A sleeper on the Willie Mae's menu, a country style fried pork chop.
No way in hell that has happened or will happen at Willie Mae's.
This restaurant is so charming I thought it was going to take Lindsay home. The servers have a warmth and personality that will steer you away from say a regular fried pork chop to the country style pork chop, which has a more coarse coating, but a juicier interior. Perhaps it is the fact that your seat may be under a grotto filled with well-wishes from Jesus, but there is something both holy and homey about the food served here.
Red beans are costume de rigueur at the carnival clubs that are New Orleans' neighborhood restaurants.

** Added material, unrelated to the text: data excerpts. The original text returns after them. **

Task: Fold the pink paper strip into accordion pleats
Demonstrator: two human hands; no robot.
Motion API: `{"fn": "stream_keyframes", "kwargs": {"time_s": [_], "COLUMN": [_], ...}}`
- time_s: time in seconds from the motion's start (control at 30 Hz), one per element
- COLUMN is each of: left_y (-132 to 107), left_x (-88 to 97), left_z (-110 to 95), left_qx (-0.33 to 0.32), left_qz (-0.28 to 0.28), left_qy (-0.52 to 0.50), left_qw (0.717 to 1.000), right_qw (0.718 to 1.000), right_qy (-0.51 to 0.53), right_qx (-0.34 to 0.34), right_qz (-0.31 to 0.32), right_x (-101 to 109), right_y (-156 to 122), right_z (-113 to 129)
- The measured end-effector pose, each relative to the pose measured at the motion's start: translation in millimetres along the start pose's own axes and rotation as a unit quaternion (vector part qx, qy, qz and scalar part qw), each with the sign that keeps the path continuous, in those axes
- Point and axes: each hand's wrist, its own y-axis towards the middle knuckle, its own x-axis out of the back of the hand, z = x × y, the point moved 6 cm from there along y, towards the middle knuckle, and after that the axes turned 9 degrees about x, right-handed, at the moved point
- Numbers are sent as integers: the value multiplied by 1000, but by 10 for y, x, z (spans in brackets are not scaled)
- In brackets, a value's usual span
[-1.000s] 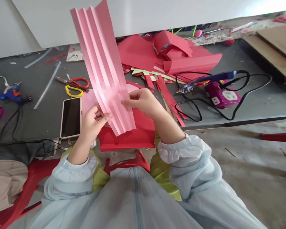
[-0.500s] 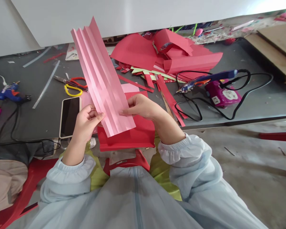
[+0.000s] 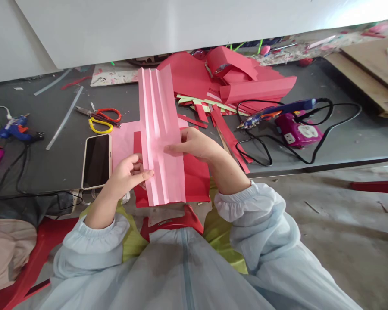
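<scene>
Both hands hold a long sheet of pink paper (image 3: pixel 161 116), creased lengthwise into several pleats along its left side. My left hand (image 3: pixel 127 174) pinches its lower left edge, thumb on top. On the right edge, a little higher, my right hand (image 3: pixel 194 146) grips the sheet with the thumb across its front; the other fingers are partly hidden behind it. Beneath lies red paper (image 3: pixel 197 181) at the table's front edge, its near end bent up. More pink paper (image 3: pixel 124 133) lies flat behind the held sheet.
Left of my hands are a phone (image 3: pixel 97 161), scissors (image 3: pixel 100 125) with red and yellow handles, and a blue glue gun (image 3: pixel 16 129). Red paper scraps (image 3: pixel 194 73) are heaped at the back. Another glue gun (image 3: pixel 274 110) rests by a purple power block (image 3: pixel 299 129) with looping black cable.
The pink sheet has swung from leaning left to nearly upright, its far end moving right and lower. My left hand has shifted slightly right and down with it.
</scene>
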Motion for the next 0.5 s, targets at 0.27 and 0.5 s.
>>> {"fn": "stream_keyframes", "kwargs": {"time_s": [0.27, 0.5], "left_y": [-46, 33], "left_x": [-176, -69], "left_z": [112, 58], "left_qx": [59, 28], "left_qz": [135, 79], "left_qy": [60, 29], "left_qw": [987, 996], "right_qw": [983, 991], "right_qy": [38, -7], "right_qx": [99, 108], "right_qz": [-151, -83], "right_x": [294, 158], "right_y": [58, 25], "right_z": [73, 113]}}
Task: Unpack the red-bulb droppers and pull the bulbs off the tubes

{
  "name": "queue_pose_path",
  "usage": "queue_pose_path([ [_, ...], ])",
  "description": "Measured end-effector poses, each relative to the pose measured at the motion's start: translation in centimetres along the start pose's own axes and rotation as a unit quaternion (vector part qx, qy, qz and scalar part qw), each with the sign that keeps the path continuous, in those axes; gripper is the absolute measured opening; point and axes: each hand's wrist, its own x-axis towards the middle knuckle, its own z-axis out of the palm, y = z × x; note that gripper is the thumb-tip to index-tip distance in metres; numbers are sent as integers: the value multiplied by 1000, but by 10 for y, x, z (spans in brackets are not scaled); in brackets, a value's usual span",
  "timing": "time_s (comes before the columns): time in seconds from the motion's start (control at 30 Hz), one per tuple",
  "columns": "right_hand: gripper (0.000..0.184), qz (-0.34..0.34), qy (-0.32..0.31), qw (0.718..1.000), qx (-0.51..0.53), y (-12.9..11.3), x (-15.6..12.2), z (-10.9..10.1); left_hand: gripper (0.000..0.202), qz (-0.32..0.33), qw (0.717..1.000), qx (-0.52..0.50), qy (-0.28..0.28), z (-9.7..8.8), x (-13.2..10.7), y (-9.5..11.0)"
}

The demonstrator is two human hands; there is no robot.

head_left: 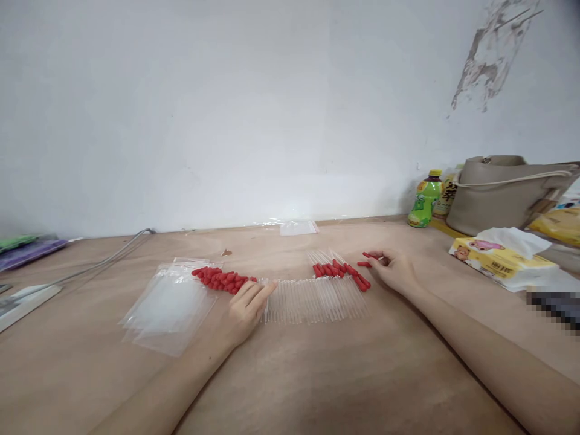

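A row of thin clear glass tubes (308, 302) lies side by side on the table. My left hand (247, 308) rests at the row's left end, fingers stretched out over the tubes. Beside its fingertips is a heap of red rubber dropper bulbs (222, 280). My right hand (393, 270) is closed in a pinch at the far right, with red dropper bulbs (366, 260) at its fingertips. Between the hands, behind the row, several glass droppers with red bulbs (338, 269) lie with their thin stems pointing toward the wall.
Clear zip bags (167, 308) lie at left, partly under the heap. Another bag (299, 228) is by the wall. At right stand a green bottle (425, 202), a grey-beige bag (493, 196) and a yellow tissue pack (502, 260). A grey cable (104, 261) crosses the left side.
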Motion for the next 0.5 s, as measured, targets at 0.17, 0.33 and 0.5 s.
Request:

To be clear, the ones at Willie Mae's are an excellent example of the Creole standby. However, pass them up as a side to your fried chicken or pork chop for a plate of the butter beans. They are smoky, rich, and silken like a a bootlegger's smoking jacket. Skip the cornbread and macaroni and cheese; order more beans.
The fried chicken at Willie Mae's could perhaps be the best in the world. The crust is a shade below mahogany and shatters just slightly less than a Christmas ornament dropped on the ground. Break the seal of the crust, and a waft of sultry, fragrant steam floods out as if you had opened the door to a sauna filled with Victoria's Secret models. The interior, juicy and salty, is worthy of an interview with James Lipton. One of the great experiences in this mortal coil is to run a palmful of fried chicken crust through the last bits of butter beans on your plate. A standard order comes with three pieces, you might as well order two.
If you go early, you will deal with crowds, lines, and a long wait for chicken. Go around one and you will waltz right into one of New Orleans' best restaurants.
Willie Mae's Scotch House: Is It Worth It? Absolutely.